:: Problem details ::
Would you please retype, exactly, the lines of the listing below between the line with "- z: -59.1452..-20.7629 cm" and the line with "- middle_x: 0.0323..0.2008", inclusive?

:: Collected data ::

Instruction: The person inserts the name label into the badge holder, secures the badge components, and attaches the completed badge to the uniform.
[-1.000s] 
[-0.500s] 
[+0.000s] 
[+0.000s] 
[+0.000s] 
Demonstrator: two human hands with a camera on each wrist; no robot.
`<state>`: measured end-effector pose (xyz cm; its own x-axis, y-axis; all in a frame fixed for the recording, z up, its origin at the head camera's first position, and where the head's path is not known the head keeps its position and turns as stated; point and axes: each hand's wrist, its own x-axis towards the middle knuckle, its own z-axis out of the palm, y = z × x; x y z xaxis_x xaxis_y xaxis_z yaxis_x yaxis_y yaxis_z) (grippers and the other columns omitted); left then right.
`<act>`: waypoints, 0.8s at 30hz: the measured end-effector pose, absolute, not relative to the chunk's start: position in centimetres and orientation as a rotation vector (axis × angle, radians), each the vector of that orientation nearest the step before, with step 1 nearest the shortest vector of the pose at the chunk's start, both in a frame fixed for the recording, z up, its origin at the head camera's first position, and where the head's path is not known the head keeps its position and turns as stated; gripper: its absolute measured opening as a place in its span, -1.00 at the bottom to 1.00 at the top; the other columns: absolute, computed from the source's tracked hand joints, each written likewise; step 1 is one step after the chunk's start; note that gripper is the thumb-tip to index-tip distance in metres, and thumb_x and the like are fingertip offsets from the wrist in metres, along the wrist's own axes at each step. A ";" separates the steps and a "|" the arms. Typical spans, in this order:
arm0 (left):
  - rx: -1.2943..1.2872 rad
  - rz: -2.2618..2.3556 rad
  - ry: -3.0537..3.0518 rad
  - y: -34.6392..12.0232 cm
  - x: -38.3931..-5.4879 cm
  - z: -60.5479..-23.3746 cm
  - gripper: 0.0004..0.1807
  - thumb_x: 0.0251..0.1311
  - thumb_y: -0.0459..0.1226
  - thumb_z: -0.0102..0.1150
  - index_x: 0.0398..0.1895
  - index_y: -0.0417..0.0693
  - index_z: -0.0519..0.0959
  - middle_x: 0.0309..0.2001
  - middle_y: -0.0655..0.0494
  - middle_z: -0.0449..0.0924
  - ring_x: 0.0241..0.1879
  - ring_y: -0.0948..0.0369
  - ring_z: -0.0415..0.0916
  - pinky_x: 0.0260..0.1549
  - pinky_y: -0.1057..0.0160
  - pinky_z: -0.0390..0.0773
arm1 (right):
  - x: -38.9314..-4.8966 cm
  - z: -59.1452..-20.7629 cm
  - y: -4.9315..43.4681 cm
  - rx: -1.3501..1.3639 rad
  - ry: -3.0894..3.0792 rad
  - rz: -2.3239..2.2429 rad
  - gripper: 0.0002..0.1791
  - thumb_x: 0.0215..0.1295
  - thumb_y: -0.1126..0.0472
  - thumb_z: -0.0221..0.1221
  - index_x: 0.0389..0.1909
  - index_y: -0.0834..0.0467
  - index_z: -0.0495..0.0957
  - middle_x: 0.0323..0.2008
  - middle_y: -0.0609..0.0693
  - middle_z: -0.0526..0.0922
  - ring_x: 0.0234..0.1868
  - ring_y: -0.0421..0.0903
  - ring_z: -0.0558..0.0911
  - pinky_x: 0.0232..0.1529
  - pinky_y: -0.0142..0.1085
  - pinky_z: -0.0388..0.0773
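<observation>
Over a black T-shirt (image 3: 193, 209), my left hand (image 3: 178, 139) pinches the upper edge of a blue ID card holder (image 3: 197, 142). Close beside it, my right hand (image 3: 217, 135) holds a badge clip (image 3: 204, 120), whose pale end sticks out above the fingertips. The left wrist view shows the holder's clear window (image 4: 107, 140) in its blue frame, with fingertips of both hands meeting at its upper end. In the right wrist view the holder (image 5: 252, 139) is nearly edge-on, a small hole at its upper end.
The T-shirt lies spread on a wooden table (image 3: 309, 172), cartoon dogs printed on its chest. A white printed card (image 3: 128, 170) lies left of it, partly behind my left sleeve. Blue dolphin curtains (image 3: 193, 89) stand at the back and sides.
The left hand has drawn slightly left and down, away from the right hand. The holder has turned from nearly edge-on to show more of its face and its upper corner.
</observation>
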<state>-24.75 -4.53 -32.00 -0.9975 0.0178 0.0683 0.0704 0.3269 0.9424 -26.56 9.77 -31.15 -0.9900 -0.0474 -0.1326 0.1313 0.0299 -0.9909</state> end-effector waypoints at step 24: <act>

:: Solution to the exercise ::
  - z: -59.1452..-20.7629 cm
  - y: -4.9315..43.4681 cm
  - rx: -1.3501..1.3639 rad
  - ry: -3.0894..3.0792 rad
  - rz: -2.3239..2.2429 rad
  - gripper: 0.0002..0.1791
  - thumb_x: 0.0215..0.1295
  - thumb_y: -0.1126..0.0472
  - thumb_z: -0.0221..0.1221
  - index_x: 0.0389..0.1909
  - index_y: -0.0834..0.0467
  - index_z: -0.0495..0.0957
  - middle_x: 0.0323..0.2008

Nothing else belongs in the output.